Your instructions: Print, exactly as they appear in the listing below, the lines from the line with "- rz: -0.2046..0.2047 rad" to the line with "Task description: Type", with both end lines kept.

Given data:

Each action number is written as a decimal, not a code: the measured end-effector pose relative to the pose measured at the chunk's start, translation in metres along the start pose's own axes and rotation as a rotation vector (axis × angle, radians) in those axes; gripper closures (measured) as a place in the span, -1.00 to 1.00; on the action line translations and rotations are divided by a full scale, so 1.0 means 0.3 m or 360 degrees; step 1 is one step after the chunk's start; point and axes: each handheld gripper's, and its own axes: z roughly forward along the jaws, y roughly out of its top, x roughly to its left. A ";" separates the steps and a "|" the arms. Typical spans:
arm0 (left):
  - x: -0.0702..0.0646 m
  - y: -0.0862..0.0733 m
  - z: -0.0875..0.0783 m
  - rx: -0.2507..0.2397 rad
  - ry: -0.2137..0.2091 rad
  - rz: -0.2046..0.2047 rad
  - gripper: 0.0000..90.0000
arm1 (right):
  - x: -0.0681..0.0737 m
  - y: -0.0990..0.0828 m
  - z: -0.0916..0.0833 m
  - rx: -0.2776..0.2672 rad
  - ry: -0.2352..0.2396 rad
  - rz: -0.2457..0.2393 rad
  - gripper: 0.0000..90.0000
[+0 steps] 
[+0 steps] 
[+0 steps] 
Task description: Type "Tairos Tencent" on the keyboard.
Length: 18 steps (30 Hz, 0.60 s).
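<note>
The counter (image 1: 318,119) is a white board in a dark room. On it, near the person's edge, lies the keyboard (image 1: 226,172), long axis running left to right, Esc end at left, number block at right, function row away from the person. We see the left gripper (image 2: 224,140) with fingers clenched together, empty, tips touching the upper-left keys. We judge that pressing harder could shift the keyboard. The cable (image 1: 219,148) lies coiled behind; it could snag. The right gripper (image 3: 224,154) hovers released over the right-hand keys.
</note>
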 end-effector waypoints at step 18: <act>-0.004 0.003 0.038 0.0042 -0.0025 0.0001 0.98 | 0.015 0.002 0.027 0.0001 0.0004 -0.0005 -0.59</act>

Output for this task:
  - rz: -0.2046..0.2047 rad
  - gripper: 0.0000..90.0000
arm1 (right):
  - x: -0.0681..0.0737 m
  - y: -0.0990..0.0828 m
  - z: -0.0916..0.0833 m
  - rx: -0.2776..0.2672 rad
  - ry: -0.2352..0.2396 rad
  - rz: -0.2457..0.2393 rad
  - gripper: 0.0000..90.0000
[+0 steps] 
[+0 steps] 
[+0 steps] 
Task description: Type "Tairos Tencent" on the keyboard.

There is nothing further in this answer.